**COLLECTED DATA:**

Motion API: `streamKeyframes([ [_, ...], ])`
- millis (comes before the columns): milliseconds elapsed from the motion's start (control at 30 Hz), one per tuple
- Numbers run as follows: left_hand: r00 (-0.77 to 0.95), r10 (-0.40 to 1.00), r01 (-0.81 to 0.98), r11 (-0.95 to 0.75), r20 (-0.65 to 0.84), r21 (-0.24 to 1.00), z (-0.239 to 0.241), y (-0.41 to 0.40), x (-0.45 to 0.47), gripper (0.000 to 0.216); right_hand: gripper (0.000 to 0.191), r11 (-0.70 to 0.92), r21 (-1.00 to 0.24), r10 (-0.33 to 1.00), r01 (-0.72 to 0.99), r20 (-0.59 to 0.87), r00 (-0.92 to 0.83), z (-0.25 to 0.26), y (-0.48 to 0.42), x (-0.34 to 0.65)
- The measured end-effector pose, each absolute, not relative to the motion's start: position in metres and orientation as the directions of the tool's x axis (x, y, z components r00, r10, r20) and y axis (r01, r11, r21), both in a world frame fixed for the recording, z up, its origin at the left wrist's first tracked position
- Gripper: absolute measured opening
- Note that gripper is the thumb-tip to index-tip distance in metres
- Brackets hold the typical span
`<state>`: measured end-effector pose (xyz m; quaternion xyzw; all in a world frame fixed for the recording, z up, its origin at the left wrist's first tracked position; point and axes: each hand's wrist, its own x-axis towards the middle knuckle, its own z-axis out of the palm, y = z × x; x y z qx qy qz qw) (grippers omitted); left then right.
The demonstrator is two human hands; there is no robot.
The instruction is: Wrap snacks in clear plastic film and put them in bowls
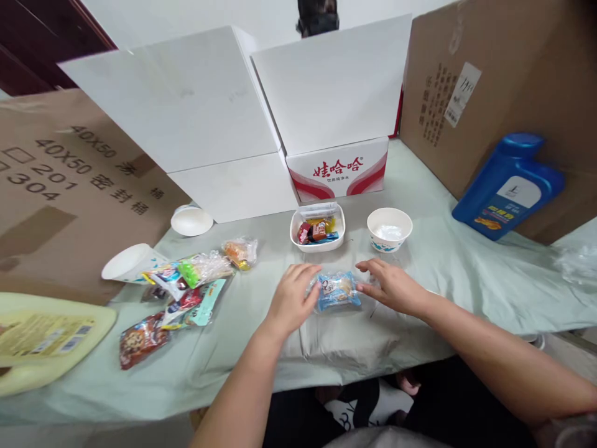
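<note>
A blue snack packet (337, 291) with a biscuit inside lies on the pale green tablecloth (448, 274) between my hands. My left hand (293, 297) rests at its left end with fingers bent against the wrapper. My right hand (394, 286) touches its right end, fingers curled at the wrapper's edge. Just beyond the packet stands a white rectangular dish (318, 229) filled with several small wrapped sweets. A white paper bowl (388, 229) stands to the right of the dish.
Several snack packets (186, 292) lie in a heap at the left, beside a tipped paper cup (128, 262) and a white lid (191, 220). An open white carton (336, 167) stands behind. A blue jug (508, 186) leans right; a yellow jug (41, 342) lies left. Cardboard boxes surround.
</note>
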<state>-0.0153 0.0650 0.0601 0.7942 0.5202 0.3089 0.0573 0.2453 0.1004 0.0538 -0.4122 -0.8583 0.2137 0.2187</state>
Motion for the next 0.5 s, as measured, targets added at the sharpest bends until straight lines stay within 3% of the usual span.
streamKeyframes([
  [100, 0.392, 0.883, 0.825, -0.461, 0.256, 0.327, 0.055, 0.065, -0.009, 0.032, 0.032, 0.568, -0.539, 0.793, 0.622, 0.157, -0.588, 0.051, 0.101, 0.246],
  [200, 0.422, 0.877, 0.817, -0.477, 0.228, 0.325, 0.057, 0.064, -0.008, 0.017, 0.023, 0.680, -0.532, 0.707, 0.505, 0.296, -0.642, 0.055, 0.100, 0.249],
  [333, 0.511, 0.827, 0.710, -0.560, 0.235, 0.426, 0.077, 0.052, -0.010, 0.021, 0.029, 0.805, -0.498, 0.555, 0.322, 0.442, -0.704, 0.072, 0.091, 0.252],
  [500, 0.734, 0.671, 0.585, -0.551, -0.101, 0.595, 0.095, 0.034, -0.009, 0.011, 0.027, 0.822, -0.505, 0.449, 0.264, 0.289, -0.846, 0.096, 0.075, 0.254],
])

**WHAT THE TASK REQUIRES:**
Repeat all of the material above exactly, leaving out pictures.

**RESULT FOR THIS EXERCISE:**
Motion API: `streamKeyframes([ [_, ...], ])`
- millis (comes before the columns): milliseconds elapsed from the motion's start (control at 30 Hz), one per tuple
- Numbers run as follows: left_hand: r00 (-0.77 to 0.95), r10 (-0.40 to 1.00), r01 (-0.81 to 0.98), r11 (-0.95 to 0.75), r20 (-0.65 to 0.84), r21 (-0.24 to 1.00), z (-0.239 to 0.241), y (-0.41 to 0.40), x (-0.45 to 0.47), gripper (0.000 to 0.216); right_hand: gripper (0.000 to 0.191), r11 (-0.70 to 0.92), r21 (-1.00 to 0.24), r10 (-0.33 to 1.00), r01 (-0.72 to 0.99), r20 (-0.59 to 0.87), r00 (-0.92 to 0.83), z (-0.25 to 0.26), y (-0.48 to 0.42), x (-0.34 to 0.65)
- The measured end-effector pose, each absolute, not relative to the motion's start: position in metres and orientation as the directions of the tool's x axis (x, y, z components r00, r10, r20) and y axis (r01, r11, r21), both in a world frame fixed for the recording, z up, its origin at the left wrist's first tracked position
- Gripper: absolute measured opening
- Note that gripper is the thumb-tip to index-tip distance in metres
- Brackets hold the typical span
`<state>`: measured end-effector pose (xyz m; quaternion xyzw; all in a world frame fixed for the recording, z up, its origin at the left wrist's first tracked position; point and axes: each hand's wrist, its own x-axis towards the middle knuckle, its own z-axis out of the palm, y = z × x; x y z qx qy qz qw) (grippers omitted); left then right.
The demonstrator is two human hands; there is no robot.
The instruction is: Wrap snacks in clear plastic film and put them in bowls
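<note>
A blue snack packet (337, 291) with a biscuit inside lies on the pale green tablecloth (448, 274) between my hands. My left hand (293, 297) rests at its left end with fingers bent against the wrapper. My right hand (394, 286) touches its right end, fingers curled at the wrapper's edge. Just beyond the packet stands a white rectangular dish (318, 229) filled with several small wrapped sweets. A white paper bowl (388, 229) stands to the right of the dish.
Several snack packets (186, 292) lie in a heap at the left, beside a tipped paper cup (128, 262) and a white lid (191, 220). An open white carton (336, 167) stands behind. A blue jug (508, 186) leans right; a yellow jug (41, 342) lies left. Cardboard boxes surround.
</note>
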<state>-0.0153 0.0650 0.0601 0.7942 0.5202 0.3089 0.0573 0.2453 0.1004 0.0538 -0.4122 -0.8583 0.2137 0.2187</state>
Motion for the next 0.5 s, as measured, targets added at the sharpest bends until straight lines stay within 3% of the usual span.
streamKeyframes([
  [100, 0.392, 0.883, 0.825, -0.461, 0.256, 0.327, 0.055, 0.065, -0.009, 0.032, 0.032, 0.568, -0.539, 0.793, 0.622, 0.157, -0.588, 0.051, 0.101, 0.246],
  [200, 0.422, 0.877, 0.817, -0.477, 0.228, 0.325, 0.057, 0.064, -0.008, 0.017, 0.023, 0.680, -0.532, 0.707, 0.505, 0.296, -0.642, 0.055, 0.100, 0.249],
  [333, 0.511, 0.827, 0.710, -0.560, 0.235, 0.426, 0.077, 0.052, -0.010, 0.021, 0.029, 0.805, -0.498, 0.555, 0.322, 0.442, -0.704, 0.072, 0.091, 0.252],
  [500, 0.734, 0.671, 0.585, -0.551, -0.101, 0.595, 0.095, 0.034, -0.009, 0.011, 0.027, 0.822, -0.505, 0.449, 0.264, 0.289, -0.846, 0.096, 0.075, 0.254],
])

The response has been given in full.